Everyone’s always looking for the next great thing. I’m no different, I suppose, and in late 2004, for me, the next great thing was Sarasota. A native Floridian with Cracker in my bones, I’d spent a lifetime living everywhere but here.

That is, until I found myself recently divorced and living in one of the most expensive cities in the U.S. – Boston. Tired of the rough and tumble of big city life, I figured a slower pace and a dose of Southern gentility could only be a good thing.

I was unprepared for the “new” Sarasota, however. Real estate is “topic du jour,” as our fancy president would say. And, while not exactly big league, Sarasota has certainly become big bucks. Familiar landmarks – like the Simple Sam’s market that used to be a standard stop on the way to and from Siesta Key – are nearly all gone. The easygoing, knock-the-sand-off-your-feet-style Florida homes have been leveled in a buy and bulldoze frenzy. And everywhere you go, the art of conversation has been lost to loud talk of deals in the making, dollars for the taking, and which side of the Trail do you live on.

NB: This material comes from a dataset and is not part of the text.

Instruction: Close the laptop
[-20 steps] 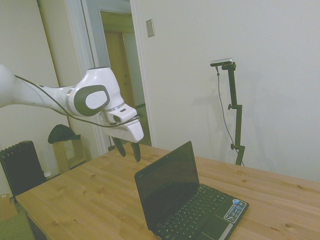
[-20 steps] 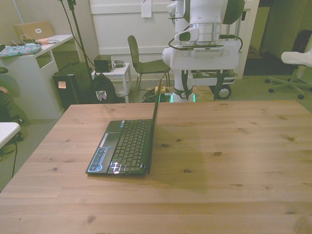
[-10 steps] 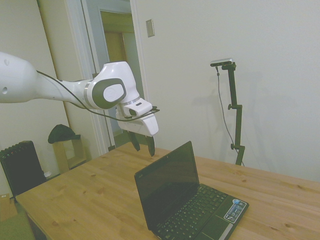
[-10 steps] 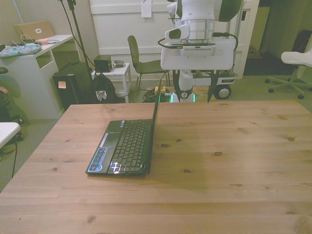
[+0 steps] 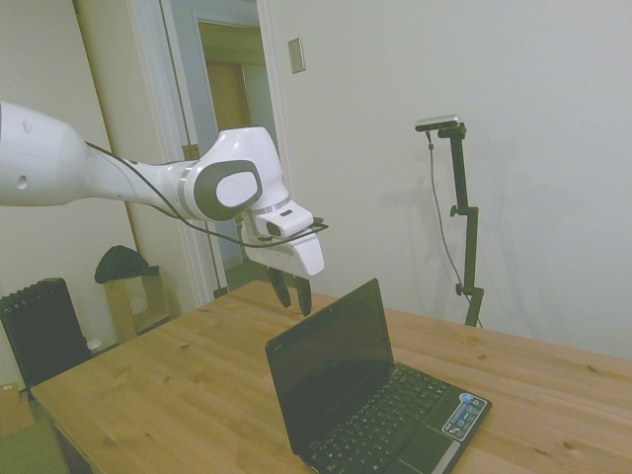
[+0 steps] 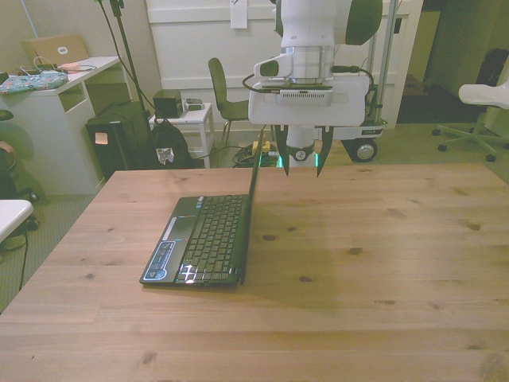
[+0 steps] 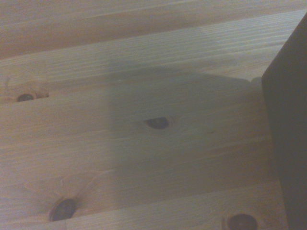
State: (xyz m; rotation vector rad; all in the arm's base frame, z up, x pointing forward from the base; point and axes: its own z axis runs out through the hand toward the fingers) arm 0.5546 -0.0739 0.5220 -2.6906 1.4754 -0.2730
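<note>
A small black laptop [image 5: 367,395] stands open on the wooden table, its lid about upright. In the front view the keyboard [image 6: 208,239] faces that view's left and the lid [image 6: 254,179] shows edge-on. My gripper [image 6: 300,165] hangs behind the lid's back side, close to its top edge and just to the front view's right of it, not touching. The two fingers point down with a gap and nothing between them. In the side view the gripper [image 5: 293,296] sits left of the lid's upper corner. The wrist view shows bare wood and the dark lid [image 7: 290,124] at one edge.
The wooden table [image 6: 382,263] stretches wide to the front view's right of the laptop. Beyond the table stand a chair [image 6: 231,99], a white desk [image 6: 56,103] and a black case [image 6: 119,143]. A white office chair [image 6: 485,95] shows at the far right.
The gripper has moved closer to the laptop lid, toward the front view's left and a little lower. Its fingers stand narrower apart than before. The laptop has not moved.
</note>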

Real estate has become the new religion in this town, usurping even the ubiquitous obsession with benefits and galas. People who should know better – particularly those in the real estate industry – are flipping condos, building monster-sized homes on miniscule lots, and jacking up housing costs to an obscene level in a town that already has big problems in getting and keeping qualified workers.

Sarasota has always been a playground for the rich, but never at such a high cost to its working folks or to its natural and simple beauty.

With no affordable, decent housing and a pay scale that barely covers the cost of parking, the café baristas, bartenders, waitstaff, and store clerks that keep the downtown a vibrant destination for shopping, dining, meeting for coffee, or grabbing a beer after work, can’t afford to live anywhere near, much less in, the city they are making so desirable. The construction and maintenance workers building and cleaning all those new condos, the managers, the secretaries, the dental hygienists – all the people who make a regular living – no longer have even a marginal part of town to live in.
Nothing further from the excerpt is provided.